In 2003, there were some 1.2 million attendances at emergency departments and some 2.2 million attendances at acute hospital outpatient departments. It is important to view the current debate about hospital services in the context of these figures. We have invested in services, provided thousands of extra health professionals and are seeing the benefit to patients in terms of increased services over the past seven years. There is no doubt that more remains to be done but it is important to acknowledge also what we have achieved.

The Labour Party motion refers in particular to maternity services. It is important to set out a number of facts to set in context the debate on the availability of maternity care. In recent years, staffing levels have risen substantially in the three Dublin maternity hospitals. Medical staffing has increased by 25%, nursing staff has increased by 15% and health and social care professional staff has risen by 36% since 1998.

The Government has acted to address concerns about capacity and infrastructure in a number of maternity hospitals. During the summer, the previous Minister for Health and Children, Deputy Martin, approved proposals at the National Maternity Hospital, Holles Street, designed to increase capacity in delivery rooms, theatres and neonatal intensive care units, as well as providing improved postnatal facilities for mothers and babies. He also approved the appointment of staff to oversee and manage the project, and the process of selection of a design team is under way.

The Department of Health and Children has been working closely with the Coombe Women's Hospital and the ERHA to progress the future development of the hospital infrastructure in response to increasing demand for services. We have approved the appointment of a design team at the hospital to allow planning to commence on a new capital development, which will include an extension to the neonatal intensive care unit, upgrading the existing ICU, a new caesarean section theatre, a day assessment unit, an ultrasound suite, a parent craft-admissions unit, an upgrade of mechanical and electrical services, and ward upgrading. The estimated capital cost of these works is almost €20 million.
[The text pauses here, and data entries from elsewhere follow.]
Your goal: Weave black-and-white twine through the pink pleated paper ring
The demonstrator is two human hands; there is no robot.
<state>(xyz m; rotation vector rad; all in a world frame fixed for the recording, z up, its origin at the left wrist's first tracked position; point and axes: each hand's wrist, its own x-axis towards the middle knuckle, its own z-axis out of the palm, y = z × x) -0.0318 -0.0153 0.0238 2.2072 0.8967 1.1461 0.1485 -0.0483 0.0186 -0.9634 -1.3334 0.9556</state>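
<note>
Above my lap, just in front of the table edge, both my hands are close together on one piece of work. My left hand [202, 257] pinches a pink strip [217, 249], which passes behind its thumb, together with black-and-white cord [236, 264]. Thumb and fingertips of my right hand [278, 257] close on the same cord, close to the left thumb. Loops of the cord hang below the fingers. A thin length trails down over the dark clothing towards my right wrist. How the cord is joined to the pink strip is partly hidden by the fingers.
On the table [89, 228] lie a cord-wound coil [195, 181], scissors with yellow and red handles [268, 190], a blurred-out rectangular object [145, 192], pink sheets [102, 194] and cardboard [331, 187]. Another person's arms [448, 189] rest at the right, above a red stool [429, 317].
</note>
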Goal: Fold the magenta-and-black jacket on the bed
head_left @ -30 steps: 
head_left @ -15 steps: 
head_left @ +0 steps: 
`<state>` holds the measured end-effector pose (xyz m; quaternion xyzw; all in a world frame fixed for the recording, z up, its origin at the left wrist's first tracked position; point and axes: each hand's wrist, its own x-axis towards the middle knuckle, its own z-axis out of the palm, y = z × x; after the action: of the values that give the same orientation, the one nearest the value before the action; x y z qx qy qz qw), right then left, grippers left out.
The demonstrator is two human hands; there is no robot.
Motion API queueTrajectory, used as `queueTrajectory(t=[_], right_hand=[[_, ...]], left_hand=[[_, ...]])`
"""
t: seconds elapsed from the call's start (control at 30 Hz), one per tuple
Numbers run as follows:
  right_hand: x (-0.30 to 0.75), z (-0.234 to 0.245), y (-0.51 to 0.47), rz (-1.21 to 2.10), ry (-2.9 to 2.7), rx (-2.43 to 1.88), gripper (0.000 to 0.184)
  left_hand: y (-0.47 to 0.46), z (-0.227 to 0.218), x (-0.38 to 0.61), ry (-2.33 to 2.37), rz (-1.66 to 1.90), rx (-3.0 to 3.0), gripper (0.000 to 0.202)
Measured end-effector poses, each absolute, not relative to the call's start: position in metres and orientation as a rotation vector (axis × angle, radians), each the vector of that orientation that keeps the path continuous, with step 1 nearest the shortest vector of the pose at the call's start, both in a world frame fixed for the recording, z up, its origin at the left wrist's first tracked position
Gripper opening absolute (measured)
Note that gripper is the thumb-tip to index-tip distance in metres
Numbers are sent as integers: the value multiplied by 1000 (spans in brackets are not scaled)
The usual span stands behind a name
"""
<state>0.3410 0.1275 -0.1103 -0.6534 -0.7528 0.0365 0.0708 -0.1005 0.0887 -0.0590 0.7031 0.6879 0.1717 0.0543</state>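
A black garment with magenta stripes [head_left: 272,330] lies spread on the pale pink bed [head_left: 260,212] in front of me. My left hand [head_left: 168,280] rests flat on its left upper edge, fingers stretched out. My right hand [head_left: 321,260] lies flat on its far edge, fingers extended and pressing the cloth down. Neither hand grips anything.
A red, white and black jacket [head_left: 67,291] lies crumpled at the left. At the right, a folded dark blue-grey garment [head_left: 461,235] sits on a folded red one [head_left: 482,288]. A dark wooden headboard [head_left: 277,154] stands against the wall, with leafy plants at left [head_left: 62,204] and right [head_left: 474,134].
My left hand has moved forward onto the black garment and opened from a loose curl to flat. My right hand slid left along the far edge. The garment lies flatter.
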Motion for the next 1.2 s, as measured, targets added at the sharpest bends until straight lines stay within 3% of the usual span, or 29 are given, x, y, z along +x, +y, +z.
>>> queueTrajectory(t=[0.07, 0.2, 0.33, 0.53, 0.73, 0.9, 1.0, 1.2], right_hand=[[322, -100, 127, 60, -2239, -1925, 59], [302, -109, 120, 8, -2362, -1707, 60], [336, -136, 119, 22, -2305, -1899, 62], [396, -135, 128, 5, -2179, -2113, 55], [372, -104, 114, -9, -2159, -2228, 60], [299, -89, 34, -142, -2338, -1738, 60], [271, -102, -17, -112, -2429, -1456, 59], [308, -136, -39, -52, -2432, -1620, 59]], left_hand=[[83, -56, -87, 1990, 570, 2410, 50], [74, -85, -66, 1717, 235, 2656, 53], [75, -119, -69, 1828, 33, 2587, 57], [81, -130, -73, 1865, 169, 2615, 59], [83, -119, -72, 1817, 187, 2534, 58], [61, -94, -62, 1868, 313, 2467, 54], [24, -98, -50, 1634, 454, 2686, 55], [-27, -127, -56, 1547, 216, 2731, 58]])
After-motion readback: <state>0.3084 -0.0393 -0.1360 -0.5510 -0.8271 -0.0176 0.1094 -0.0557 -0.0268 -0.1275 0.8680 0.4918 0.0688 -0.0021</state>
At the Rotunda Hospital, a development which included the amalgamation of the paediatric and neonatal intensive care units, as well as the upgrading of postnatal beds on the third floor, was commissioned in 2003, at a capital cost of approximately €10 million.

The Eastern Regional Health Authority has also been working with the three Dublin maternity hospitals to consider ways to address the increase in births — up by 8% between 1998 and 2003 — and to introduce initiatives that would alleviate some of the current pressures. These initiatives include the further development of community-based midwifery lead services, such as the Domino and early transfer home programmes.

The Government has acted to develop maternity services in other parts of the country and to address specific pressure points. For example, the Mid-Western Health Board has recently been given financial clearance for a seventh consultant obstetrician-gynaecologist. A capital development is under way to provide an additional delivery suite, theatre and an extension to the admissions-reception area. These improvements are expected to be ready in early 2005.

Work has also commenced on the development of new midwife-led units at Our Lady of Lourdes Hospital, Drogheda, and at Cavan General Hospital at a combined estimated capital cost of €1.5 million. This service will offer women greater choice and control within the maternity services. It is anticipated that these units will be fully commissioned early next year.

The Government has provided additional revenue funding of €1.2 million to commission the new maternity unit at Letterkenny General Hospital in early 2005, together with equipping costs in the region of €0.8 million. The new unit will provide enhanced facilities and additional midwife staffing, as well as some increase in capacity.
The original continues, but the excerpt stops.